WHAT IS EXPECTED: An exact, complete printout of the listing is wanted, minus its images.

DATA PROVIDED section start

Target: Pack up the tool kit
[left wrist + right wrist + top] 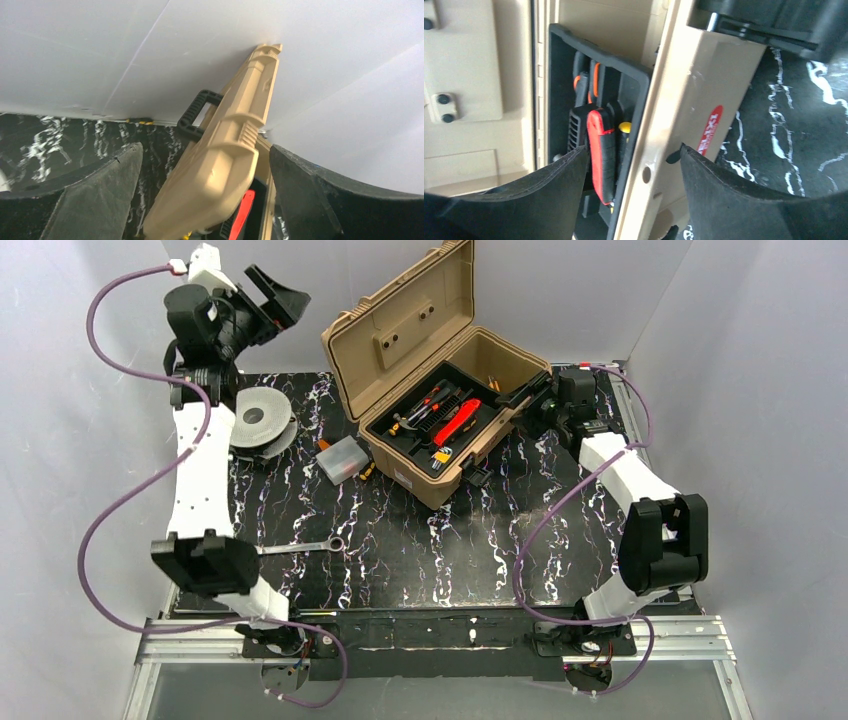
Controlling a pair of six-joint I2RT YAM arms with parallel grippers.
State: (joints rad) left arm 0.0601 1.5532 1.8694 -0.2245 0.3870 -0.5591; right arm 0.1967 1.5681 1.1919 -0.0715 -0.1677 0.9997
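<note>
Clock directions are read on the overhead view, with 12 o'clock lying away from the arm bases.

**Right gripper** (528, 397) (634, 149): jaws spread, pinching nothing, set astride the wall at the 3 o'clock end of the toolbox (425, 478). One finger (544, 200) hangs over the inner tray (640, 105); the other finger (744, 200) stands outside the wall. Whether either pad touches the plastic cannot be told.

**Left gripper** (280, 305) (205, 149): jaws spread wide and empty, raised above the table's 10 o'clock corner. Its camera faces the outer shell of the lid (225, 150) and the black handle (196, 115).

**Toolbox:** stands on the table (400, 560) toward 12 o'clock of centre. The lid (400, 325) is open and tilted back toward 11 o'clock. The tray, seated in the box, holds the red-handled pliers (458, 422) (601, 150) and the orange-black screwdrivers (425, 405), lying side by side.

**Surroundings:**
- A clear plastic box (340, 458) lies just beside the toolbox at its 8 o'clock.
- A grey spool (258, 420) sits at its 9 o'clock, beside the left arm.
- A wrench (300, 547) lies flat at 7 o'clock, well apart from the toolbox.
</note>
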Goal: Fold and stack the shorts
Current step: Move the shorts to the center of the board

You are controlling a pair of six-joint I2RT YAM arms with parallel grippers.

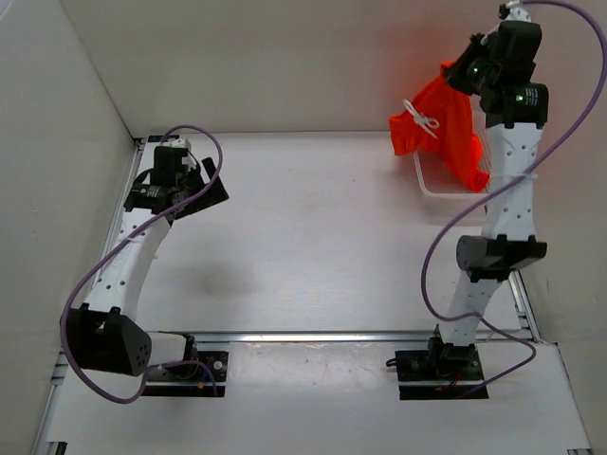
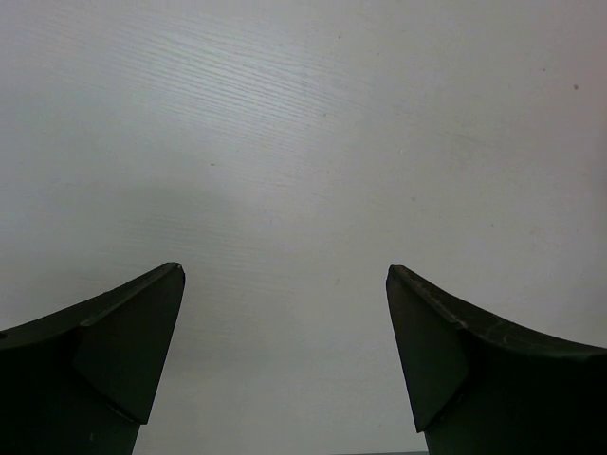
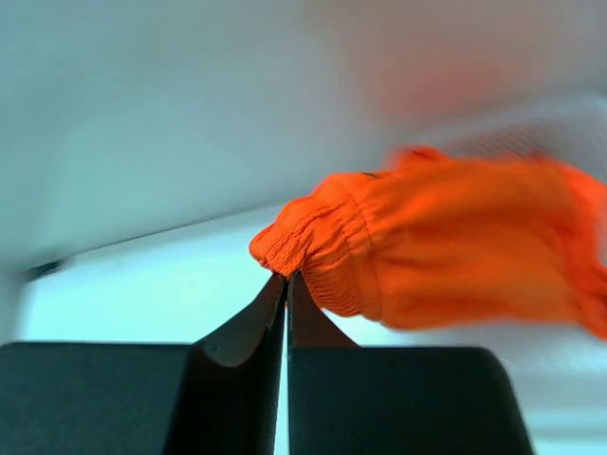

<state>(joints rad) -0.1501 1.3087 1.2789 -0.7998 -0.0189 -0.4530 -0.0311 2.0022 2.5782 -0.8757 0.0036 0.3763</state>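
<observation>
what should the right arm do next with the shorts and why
Probably swing them left and lower them onto the table: the right gripper is shut on a gathered edge of the shorts, which hang over the basket, and folding needs them flat.

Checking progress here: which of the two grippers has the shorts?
The right gripper, shut on the gathered edge of the orange shorts; the left gripper hangs open over the table.

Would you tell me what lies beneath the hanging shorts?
A white basket lies below the shorts, pinched by the right gripper. Only the basket's near rim shows; its inside is covered.
</observation>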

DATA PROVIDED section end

TASK OUTPUT:
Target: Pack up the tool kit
[left wrist + right wrist + top] 
Controlling a pair of six-joint I2RT YAM arms with parallel grippers.
State: (joints rad) left arm 0.0601 1.5532 1.8694 -0.2245 0.3870 -0.5591; right arm 0.1967 1.5681 1.1919 -0.0715 -0.1677 0.9997
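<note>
Clock directions are read on the overhead view, with 12 o'clock lying away from the arm bases.

**Right gripper** (528, 397) (634, 149): jaws spread, pinching nothing, set astride the wall at the 3 o'clock end of the toolbox (425, 478). One finger (544, 200) hangs over the inner tray (640, 105); the other finger (744, 200) stands outside the wall. Whether either pad touches the plastic cannot be told.

**Left gripper** (280, 305) (205, 149): jaws spread wide and empty, raised above the table's 10 o'clock corner. Its camera faces the outer shell of the lid (225, 150) and the black handle (196, 115).

**Toolbox:** stands on the table (400, 560) toward 12 o'clock of centre. The lid (400, 325) is open and tilted back toward 11 o'clock. The tray, seated in the box, holds the red-handled pliers (458, 422) (601, 150) and the orange-black screwdrivers (425, 405), lying side by side.

**Surroundings:**
- A clear plastic box (340, 458) lies just beside the toolbox at its 8 o'clock.
- A grey spool (258, 420) sits at its 9 o'clock, beside the left arm.
- A wrench (300, 547) lies flat at 7 o'clock, well apart from the toolbox.
</note>
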Goal: Fold and stack the shorts
Current step: Move the shorts to the center of the board

You are controlling a pair of six-joint I2RT YAM arms with parallel grippers.


<state>(joints rad) -0.1501 1.3087 1.2789 -0.7998 -0.0189 -0.4530 -0.0311 2.0022 2.5782 -0.8757 0.0036 0.3763</state>
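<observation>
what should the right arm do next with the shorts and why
Probably swing them left and lower them onto the table: the right gripper is shut on a gathered edge of the shorts, which hang over the basket, and folding needs them flat.

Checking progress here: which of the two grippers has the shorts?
The right gripper, shut on the gathered edge of the orange shorts; the left gripper hangs open over the table.

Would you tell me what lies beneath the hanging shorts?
A white basket lies below the shorts, pinched by the right gripper. Only the basket's near rim shows; its inside is covered.
</observation>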

That is the complete output.